#### Instructions for the task
Across the records below, count every line that contains the string "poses", then report the count alone.

#### The records
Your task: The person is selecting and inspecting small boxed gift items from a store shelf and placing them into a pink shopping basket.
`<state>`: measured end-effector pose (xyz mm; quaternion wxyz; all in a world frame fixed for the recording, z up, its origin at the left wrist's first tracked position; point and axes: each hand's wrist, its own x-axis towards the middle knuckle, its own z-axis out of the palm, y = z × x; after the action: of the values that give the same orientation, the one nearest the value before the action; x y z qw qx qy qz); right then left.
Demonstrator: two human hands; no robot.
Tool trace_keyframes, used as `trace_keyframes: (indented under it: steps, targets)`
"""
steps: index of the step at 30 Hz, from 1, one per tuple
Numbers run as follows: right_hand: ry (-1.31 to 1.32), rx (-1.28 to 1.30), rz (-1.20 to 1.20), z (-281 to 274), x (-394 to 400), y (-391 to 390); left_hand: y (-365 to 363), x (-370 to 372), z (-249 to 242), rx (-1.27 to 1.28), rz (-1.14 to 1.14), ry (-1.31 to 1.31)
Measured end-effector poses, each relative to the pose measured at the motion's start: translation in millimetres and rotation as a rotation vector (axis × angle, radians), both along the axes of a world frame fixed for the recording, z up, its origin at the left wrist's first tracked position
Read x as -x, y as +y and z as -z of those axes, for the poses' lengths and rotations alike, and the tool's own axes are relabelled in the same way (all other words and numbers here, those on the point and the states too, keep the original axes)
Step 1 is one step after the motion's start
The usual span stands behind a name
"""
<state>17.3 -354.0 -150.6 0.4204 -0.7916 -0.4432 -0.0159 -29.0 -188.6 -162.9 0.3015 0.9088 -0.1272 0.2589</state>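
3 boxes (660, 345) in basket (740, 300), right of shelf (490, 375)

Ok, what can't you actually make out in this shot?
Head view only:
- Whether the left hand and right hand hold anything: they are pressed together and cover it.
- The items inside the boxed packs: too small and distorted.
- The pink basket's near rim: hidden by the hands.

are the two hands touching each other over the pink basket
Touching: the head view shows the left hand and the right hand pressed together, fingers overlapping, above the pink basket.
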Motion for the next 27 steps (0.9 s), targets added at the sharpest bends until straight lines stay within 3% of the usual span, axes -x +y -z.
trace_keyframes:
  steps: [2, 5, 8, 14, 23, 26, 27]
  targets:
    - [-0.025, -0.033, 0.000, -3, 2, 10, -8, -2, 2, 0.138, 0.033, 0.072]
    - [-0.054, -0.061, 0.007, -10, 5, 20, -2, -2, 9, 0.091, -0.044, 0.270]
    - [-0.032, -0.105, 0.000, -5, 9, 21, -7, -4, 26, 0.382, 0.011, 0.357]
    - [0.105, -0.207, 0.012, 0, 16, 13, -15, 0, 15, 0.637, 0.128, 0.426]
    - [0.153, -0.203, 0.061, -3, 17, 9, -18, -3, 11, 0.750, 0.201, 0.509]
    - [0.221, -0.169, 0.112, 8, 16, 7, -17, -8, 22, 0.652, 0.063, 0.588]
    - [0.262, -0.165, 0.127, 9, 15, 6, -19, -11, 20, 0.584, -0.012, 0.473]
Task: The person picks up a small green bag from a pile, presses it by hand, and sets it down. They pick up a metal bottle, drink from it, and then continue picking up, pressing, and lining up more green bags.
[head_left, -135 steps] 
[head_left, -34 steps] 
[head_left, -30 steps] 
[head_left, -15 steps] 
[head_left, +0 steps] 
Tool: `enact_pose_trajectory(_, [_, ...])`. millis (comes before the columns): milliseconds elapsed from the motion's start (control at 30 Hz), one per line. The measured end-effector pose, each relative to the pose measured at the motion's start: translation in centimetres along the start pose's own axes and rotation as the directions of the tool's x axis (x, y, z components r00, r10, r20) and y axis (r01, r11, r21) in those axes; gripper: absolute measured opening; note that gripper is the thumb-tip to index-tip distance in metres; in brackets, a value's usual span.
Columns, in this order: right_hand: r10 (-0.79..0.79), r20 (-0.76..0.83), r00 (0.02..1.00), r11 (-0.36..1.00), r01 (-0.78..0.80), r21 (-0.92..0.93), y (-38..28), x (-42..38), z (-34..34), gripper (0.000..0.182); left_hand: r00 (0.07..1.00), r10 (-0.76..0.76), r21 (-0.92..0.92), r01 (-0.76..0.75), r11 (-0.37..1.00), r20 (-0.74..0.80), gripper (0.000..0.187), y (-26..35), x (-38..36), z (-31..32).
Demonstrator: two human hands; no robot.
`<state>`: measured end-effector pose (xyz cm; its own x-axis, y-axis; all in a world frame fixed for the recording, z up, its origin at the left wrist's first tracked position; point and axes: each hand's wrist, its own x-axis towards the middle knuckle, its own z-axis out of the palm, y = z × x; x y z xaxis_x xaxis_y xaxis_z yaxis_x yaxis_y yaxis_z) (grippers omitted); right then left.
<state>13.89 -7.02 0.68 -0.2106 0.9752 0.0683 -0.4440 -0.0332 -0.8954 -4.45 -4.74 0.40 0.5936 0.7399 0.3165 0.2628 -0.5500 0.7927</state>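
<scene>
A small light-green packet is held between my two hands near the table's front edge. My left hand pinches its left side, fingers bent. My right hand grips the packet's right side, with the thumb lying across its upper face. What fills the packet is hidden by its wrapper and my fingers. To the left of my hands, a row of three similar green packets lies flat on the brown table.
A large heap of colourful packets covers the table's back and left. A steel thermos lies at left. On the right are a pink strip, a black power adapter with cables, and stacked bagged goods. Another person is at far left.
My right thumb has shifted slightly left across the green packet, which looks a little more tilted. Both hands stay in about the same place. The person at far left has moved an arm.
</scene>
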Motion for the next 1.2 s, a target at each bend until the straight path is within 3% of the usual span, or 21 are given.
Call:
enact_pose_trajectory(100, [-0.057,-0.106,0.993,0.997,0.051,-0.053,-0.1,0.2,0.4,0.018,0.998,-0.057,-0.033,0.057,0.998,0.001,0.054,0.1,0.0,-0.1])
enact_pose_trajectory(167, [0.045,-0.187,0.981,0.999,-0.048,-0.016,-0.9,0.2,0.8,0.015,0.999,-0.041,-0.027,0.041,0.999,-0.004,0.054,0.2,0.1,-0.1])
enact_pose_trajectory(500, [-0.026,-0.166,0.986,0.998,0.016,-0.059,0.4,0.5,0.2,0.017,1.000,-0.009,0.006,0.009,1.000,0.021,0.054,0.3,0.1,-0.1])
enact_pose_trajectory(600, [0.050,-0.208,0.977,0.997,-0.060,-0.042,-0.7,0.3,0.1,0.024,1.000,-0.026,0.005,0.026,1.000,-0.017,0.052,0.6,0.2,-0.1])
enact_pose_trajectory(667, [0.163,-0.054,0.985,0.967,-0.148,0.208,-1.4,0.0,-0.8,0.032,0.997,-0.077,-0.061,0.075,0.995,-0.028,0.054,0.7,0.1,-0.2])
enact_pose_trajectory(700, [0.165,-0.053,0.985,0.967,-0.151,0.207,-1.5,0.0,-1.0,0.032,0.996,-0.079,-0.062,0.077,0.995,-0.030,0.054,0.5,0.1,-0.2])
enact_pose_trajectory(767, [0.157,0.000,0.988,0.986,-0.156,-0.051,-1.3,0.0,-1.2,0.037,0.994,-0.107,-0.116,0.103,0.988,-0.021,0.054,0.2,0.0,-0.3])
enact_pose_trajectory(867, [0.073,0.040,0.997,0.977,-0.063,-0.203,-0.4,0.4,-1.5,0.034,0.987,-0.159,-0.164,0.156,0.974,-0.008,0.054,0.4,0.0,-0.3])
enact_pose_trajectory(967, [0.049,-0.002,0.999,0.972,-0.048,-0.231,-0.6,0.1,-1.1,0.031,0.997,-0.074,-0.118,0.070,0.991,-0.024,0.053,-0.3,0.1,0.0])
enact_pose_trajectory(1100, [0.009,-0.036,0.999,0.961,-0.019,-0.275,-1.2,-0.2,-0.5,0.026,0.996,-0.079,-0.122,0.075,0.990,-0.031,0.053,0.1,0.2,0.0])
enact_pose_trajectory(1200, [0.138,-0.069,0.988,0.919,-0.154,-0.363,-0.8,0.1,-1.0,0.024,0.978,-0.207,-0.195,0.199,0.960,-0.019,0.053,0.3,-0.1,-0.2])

#### Solution below
2